» **Problem to solve**
Since only part of the material below is wanted, output exactly the lines from the one with "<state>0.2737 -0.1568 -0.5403" up to and including the one with "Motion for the".

-------- Dataset section

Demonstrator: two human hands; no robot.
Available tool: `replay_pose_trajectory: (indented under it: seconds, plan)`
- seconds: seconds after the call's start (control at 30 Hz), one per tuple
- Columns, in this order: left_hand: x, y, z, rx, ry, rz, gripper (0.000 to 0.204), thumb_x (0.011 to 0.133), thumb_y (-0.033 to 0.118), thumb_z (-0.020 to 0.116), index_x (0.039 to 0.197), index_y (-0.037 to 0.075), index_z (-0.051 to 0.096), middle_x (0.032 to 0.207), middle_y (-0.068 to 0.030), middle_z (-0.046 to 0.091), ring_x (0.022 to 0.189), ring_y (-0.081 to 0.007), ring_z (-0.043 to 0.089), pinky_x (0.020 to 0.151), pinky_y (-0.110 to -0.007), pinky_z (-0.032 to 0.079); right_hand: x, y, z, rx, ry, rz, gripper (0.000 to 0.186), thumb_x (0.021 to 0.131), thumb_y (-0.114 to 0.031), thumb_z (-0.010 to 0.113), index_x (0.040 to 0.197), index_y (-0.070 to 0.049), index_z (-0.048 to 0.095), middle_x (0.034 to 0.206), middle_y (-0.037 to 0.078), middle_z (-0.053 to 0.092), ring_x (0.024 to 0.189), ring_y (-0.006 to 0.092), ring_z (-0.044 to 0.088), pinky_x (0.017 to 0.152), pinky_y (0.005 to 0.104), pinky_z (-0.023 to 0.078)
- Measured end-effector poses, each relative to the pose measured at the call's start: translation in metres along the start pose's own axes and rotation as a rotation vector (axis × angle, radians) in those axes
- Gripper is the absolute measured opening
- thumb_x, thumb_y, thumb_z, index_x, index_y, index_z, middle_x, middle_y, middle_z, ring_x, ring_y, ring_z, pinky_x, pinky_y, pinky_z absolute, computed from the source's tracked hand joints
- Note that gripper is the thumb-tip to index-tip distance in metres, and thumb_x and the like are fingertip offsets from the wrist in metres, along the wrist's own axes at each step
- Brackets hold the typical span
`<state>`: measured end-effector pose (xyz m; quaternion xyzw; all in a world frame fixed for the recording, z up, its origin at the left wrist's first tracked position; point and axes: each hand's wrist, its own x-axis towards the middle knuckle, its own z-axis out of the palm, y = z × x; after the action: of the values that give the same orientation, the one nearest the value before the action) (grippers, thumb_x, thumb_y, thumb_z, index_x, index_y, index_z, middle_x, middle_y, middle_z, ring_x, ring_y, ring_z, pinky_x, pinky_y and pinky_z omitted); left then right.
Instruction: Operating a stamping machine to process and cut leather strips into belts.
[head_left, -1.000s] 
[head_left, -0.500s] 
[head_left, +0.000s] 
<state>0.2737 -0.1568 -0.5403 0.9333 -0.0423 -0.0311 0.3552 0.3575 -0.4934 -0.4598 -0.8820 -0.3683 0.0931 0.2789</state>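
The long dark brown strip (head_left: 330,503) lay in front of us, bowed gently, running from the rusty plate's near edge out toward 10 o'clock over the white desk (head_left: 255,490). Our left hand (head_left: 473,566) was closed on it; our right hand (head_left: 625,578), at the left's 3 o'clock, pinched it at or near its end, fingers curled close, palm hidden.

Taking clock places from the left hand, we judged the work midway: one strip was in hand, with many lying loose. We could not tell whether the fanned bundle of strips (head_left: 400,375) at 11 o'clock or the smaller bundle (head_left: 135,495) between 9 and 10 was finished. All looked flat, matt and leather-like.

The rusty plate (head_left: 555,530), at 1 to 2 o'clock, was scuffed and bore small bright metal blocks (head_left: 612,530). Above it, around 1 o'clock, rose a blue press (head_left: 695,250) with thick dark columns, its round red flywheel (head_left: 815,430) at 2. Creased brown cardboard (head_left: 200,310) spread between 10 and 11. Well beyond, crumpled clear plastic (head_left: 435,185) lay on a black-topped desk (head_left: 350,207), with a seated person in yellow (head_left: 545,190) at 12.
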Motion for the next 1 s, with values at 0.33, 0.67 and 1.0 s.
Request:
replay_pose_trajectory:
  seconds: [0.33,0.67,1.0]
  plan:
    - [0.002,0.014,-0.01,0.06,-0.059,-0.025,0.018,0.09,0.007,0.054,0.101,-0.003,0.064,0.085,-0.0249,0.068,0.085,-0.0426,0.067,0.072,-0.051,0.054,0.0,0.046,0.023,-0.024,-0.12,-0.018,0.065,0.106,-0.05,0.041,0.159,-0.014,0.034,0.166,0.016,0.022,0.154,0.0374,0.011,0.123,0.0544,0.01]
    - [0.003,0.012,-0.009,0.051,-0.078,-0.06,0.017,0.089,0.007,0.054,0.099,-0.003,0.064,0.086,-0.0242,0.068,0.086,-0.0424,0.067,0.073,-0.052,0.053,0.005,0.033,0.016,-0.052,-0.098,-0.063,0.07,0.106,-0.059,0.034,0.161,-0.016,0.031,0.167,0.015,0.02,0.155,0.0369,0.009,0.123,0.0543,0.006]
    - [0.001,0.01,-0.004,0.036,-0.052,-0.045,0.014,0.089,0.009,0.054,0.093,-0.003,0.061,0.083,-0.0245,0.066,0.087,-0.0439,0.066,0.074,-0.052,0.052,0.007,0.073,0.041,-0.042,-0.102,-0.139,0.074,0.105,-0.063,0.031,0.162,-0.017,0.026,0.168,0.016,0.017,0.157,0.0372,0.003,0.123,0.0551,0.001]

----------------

» **Output below**
<state>0.2737 -0.1568 -0.5403 0.9333 -0.0423 -0.0311 0.3552 0.3575 -0.4934 -0.4598 -0.8820 -0.3683 0.0931 0.2789</state>
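The long dark brown strip (head_left: 330,503) lay in front of us, bowed gently, running from the rusty plate's near edge out toward 10 o'clock over the white desk (head_left: 255,490). Our left hand (head_left: 473,566) was closed on it; our right hand (head_left: 625,578), at the left's 3 o'clock, pinched it at or near its end, fingers curled close, palm hidden.

Taking clock places from the left hand, we judged the work midway: one strip was in hand, with many lying loose. We could not tell whether the fanned bundle of strips (head_left: 400,375) at 11 o'clock or the smaller bundle (head_left: 135,495) between 9 and 10 was finished. All looked flat, matt and leather-like.

The rusty plate (head_left: 555,530), at 1 to 2 o'clock, was scuffed and bore small bright metal blocks (head_left: 612,530). Above it, around 1 o'clock, rose a blue press (head_left: 695,250) with thick dark columns, its round red flywheel (head_left: 815,430) at 2. Creased brown cardboard (head_left: 200,310) spread between 10 and 11. Well beyond, crumpled clear plastic (head_left: 435,185) lay on a black-topped desk (head_left: 350,207), with a seated person in yellow (head_left: 545,190) at 12.
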Motion for the next 1 s, with values at 0.33, 0.67 and 1.0 s.

Nothing more is needed for this answer.